Nous parlons donc de quelque chose de bien plus grand qu’une division ville/campagne. La division est mieux comprise en termes de deux manières de regarder le monde. L’une est à dimension humaine, basée sur la continuité et l’effort communautaire et le respect du passé aussi bien que du présent. L’autre est basée sur la production et la consommation de masse, le changement comme indicateur de « progrès » et des chartes de droits abstraits. En termes de partis, cela signifie une division entre « conservateurs » et « progressistes », en termes économiques, entre le global et le local.

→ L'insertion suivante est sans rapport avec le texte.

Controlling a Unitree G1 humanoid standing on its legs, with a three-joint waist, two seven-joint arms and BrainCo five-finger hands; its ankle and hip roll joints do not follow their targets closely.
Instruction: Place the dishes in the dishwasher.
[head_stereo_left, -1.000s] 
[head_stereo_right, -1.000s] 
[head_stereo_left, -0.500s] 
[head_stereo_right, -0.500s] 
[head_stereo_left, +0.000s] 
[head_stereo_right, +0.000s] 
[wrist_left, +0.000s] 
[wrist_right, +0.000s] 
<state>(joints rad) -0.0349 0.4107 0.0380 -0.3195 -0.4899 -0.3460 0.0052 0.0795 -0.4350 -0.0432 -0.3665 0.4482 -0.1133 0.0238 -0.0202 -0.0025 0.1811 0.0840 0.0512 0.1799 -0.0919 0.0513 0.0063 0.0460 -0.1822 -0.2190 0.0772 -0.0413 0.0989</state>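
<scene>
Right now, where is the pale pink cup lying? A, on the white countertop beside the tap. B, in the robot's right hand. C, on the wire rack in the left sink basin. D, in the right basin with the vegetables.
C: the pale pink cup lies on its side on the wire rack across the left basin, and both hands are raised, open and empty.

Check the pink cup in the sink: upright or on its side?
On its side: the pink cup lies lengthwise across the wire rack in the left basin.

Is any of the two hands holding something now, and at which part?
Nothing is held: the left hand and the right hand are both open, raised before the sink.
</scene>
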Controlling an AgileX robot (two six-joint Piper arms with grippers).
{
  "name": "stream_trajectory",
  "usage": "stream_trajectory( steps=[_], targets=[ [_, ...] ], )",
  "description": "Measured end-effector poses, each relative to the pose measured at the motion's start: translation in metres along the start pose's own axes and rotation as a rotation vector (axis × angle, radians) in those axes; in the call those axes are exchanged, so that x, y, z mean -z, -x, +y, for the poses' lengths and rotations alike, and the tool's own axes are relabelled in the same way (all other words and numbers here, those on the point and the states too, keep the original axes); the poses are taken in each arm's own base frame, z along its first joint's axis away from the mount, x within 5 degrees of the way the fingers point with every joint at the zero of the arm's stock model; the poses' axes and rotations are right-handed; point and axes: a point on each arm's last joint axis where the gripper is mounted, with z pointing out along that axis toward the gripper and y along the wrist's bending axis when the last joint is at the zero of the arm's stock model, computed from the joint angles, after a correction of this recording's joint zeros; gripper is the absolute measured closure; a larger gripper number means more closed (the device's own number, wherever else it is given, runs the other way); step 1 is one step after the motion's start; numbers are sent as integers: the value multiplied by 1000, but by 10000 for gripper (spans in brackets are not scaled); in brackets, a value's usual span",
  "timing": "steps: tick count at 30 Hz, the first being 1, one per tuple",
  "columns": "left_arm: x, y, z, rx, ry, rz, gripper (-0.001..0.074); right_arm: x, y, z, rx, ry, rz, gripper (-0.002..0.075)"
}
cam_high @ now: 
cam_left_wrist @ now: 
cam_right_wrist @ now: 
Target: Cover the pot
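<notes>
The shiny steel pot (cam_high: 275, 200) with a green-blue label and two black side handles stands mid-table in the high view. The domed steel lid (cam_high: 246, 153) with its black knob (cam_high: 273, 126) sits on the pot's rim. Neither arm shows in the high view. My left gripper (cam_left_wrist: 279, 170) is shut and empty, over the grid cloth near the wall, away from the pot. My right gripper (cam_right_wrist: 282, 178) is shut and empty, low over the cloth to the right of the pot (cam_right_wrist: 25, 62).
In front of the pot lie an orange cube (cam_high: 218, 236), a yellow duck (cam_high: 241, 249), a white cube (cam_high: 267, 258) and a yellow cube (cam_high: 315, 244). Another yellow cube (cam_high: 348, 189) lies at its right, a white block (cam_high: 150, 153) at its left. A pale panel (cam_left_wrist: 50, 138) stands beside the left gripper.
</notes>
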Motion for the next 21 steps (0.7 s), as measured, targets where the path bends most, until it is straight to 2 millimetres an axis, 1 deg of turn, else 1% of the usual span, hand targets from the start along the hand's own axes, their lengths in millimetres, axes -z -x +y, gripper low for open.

Le capitalisme et le communisme sont tous deux des idéologies « progressistes » sans équivoque. Marx comprit cela dans le Manifeste du Parti Communiste. Il admirait le capitalisme pour sa vitalité, sa polarisation sur les classes et son assaut contre « l’idiotie de la vie rurale ». Cela explique peut-être pourquoi la Chine, maoïste encore récemment, a embrassé le capitalisme avec une telle ferveur tout en préservant son Etat communiste.

Plus près de chez nous, les apparatchiks du New Labour, produits de notre propre « Révolution Culturelle » des années 60, s’appelaient eux-mêmes des socialistes jusqu’à ce que le mot les embarrasse. Aujourd’hui, ils récitent les mantras de la mondialisation avec le même zèle irrationnel qu’ils mettaient à crier des slogans de gauche lorsqu’ils étaient étudiants. Car ils voient dans le fondamentalisme du libre-échange la même antipathie envers la tradition, le même mépris pour les sentiments « démodés » comme le patriotisme ou l’esprit communautaire, qu’ils trouvaient dans la gauche des années 60. L’économie néo-libérale et la politique de la « Nouvelle Gauche » sont toutes deux collectivistes en esprit et en pratique. Pour l’une, les « masses » ne sont que des consommateurs passifs, pour l’autre ce sont des zombies « libérés » qui vivent et respirent pour l’Etat. Par le politiquement correct, les deux écoles du dogme se rejoignent. Elles trouvent des ennemis communs et donc un terrain commun.

Dans les utopies du capitalisme global et du communisme mondial, il n’y a pas de place pour le fermier indépendant, le commerçant ou l’artisan. Ils sont des rappels malvenus d’un passé où les individus comptaient pour quelque chose.

C’est pourquoi les gens des comtés sont presque devenus les koulaks de la Brave New Britain [3]. Par leur existence même, ils défient les lois de fer du « progrès ».

NOTES

[1] Whippet : race de chien. (NDT)

[2] Napoléon et Boule de Neige : les deux chefs des cochons, dans la Ferme des Animaux. (NDT)

[3] Allusion au célèbre livre d’Aldous Huxley, « Brave New World » (trad. française : Le meilleur des mondes), décrivant une société totalitaire du futur. (NDT)

Article publié dans « The Ecologist », juin 2001.

Aidan Rankin est rédacteur-adjoint du magazine « New European ». Il est l’auteur du livre : The Politics of the Forked Tongue: Authoritarian Liberalism [La politique de la langue fourchue : le libéralisme autoritaire], publié en 2002, qui montre comment le Politiquement Correct est utilisé pour imposer un pseudo-libéralisme autoritaire.